ABOUT THIS TASK
When you write out the listing below, keep each word exactly as it stands and drop the pictures.
Segment Start: DATA
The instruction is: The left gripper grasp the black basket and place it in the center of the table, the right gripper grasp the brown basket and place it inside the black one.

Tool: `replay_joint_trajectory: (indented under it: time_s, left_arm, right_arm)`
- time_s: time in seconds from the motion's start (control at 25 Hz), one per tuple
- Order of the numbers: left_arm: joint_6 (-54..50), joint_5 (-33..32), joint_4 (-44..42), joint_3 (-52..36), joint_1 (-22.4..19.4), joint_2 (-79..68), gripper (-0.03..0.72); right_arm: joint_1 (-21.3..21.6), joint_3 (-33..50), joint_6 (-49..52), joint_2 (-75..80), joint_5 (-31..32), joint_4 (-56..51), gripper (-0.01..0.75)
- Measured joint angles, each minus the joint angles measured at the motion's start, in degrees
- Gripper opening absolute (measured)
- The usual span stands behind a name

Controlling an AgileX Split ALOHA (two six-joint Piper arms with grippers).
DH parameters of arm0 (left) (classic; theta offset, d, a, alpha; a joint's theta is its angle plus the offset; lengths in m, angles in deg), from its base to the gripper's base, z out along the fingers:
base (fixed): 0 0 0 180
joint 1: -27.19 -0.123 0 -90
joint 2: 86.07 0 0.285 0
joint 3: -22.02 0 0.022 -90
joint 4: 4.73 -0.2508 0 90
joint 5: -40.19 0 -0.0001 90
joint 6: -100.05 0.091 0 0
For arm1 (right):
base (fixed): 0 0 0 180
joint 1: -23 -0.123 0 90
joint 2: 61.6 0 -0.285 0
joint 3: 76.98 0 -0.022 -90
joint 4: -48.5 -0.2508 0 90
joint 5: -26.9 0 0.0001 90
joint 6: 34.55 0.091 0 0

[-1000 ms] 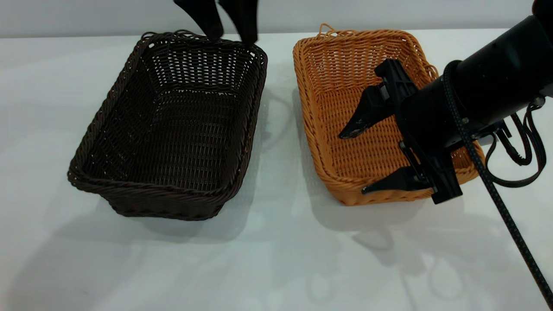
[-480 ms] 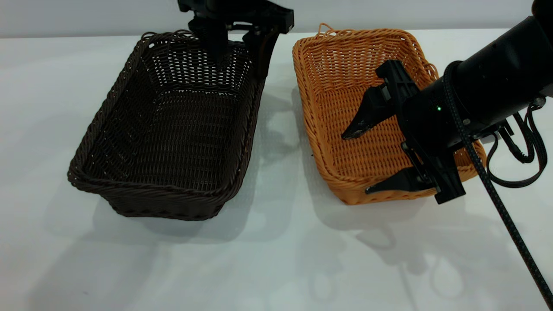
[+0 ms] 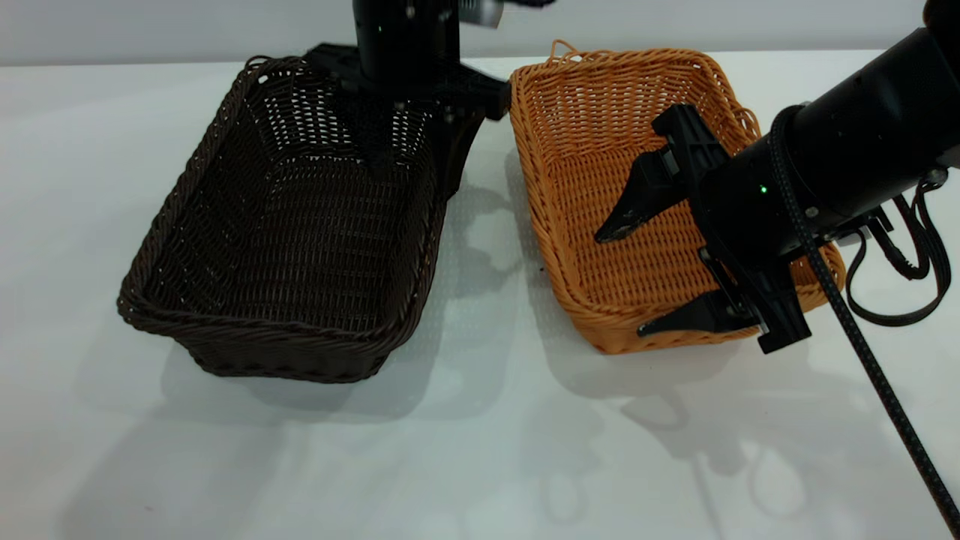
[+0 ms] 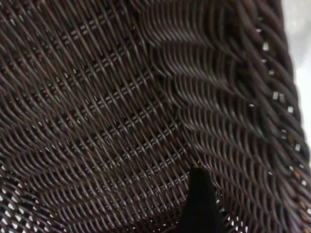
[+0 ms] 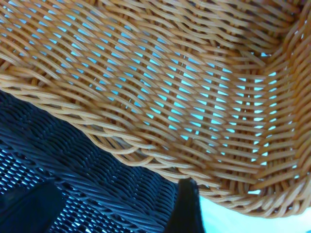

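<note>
Left tool (image 3: 416, 161), fingers spread, straddles the far-corner wall of one dark woven rectangular basket (image 3: 292, 225); right tool (image 3: 626, 277) gapes over one orange-tan woven basket (image 3: 600, 150) on the white counter (image 3: 480, 450).

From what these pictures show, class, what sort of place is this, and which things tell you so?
Probably a robot lab test bench, not a home. A bare white table holds only a black basket and a brown basket, with the left end effector and right end effector reaching over them.
</note>
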Motion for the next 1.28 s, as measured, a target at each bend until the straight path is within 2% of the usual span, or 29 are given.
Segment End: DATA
SOLUTION FOR THIS EXERCISE
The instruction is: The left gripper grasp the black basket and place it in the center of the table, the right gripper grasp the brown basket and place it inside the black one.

Tool: `replay_joint_trajectory: (indented under it: time_s, left_arm, right_arm)`
- time_s: time in seconds from the motion's start (control at 25 Hz), one per tuple
- Order of the numbers: left_arm: joint_6 (-54..50), joint_5 (-33..32), joint_4 (-44..42), joint_3 (-52..36), joint_1 (-22.4..19.4), joint_2 (-79..68), gripper (-0.03..0.72); right_arm: joint_1 (-21.3..21.6), joint_3 (-33..50), joint_6 (-49..52), joint_2 (-75..80), joint_5 (-31..32), joint_4 (-56..51), gripper (-0.01..0.75)
- Measured joint angles, each minus the joint angles measured at the motion's start, in degrees
- Gripper opening absolute (measured)
- The usual span stands behind a name

Controlling an AgileX Split ALOHA (two six-joint Piper arms with grippers).
DH parameters of arm0 (left) (classic; theta offset, d, a, alpha; a joint's theta is its angle plus the offset; lengths in m, angles in deg), from its base to the gripper's base, z out along the fingers:
base (fixed): 0 0 0 180
joint 1: -27.19 -0.123 0 -90
joint 2: 86.07 0 0.285 0
joint 3: -22.02 0 0.022 -90
joint 4: 4.73 -0.2508 0 90
joint 5: -40.19 0 -0.0001 90
joint 6: -100.05 0.091 0 0
For arm1 (right):
base (fixed): 0 0 0 180
joint 1: -23 -0.123 0 90
joint 2: 61.6 0 -0.285 0
joint 3: 76.98 0 -0.022 -90
joint 4: -48.5 -0.2508 0 90
joint 5: -26.9 0 0.0001 90
joint 6: 34.55 0.091 0 0

[-1000 ms] 
[-480 ms] 
[+0 ms] 
[+0 ms] 
[+0 ms] 

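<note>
Left tool (image 3: 416, 161), fingers spread, straddles the far-corner wall of one dark woven rectangular basket (image 3: 292, 225); right tool (image 3: 626, 277) gapes over one orange-tan woven basket (image 3: 600, 150) on the white counter (image 3: 480, 450).

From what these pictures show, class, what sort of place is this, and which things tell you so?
Probably a robot lab test bench, not a home. A bare white table holds only a black basket and a brown basket, with the left end effector and right end effector reaching over them.
</note>
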Motion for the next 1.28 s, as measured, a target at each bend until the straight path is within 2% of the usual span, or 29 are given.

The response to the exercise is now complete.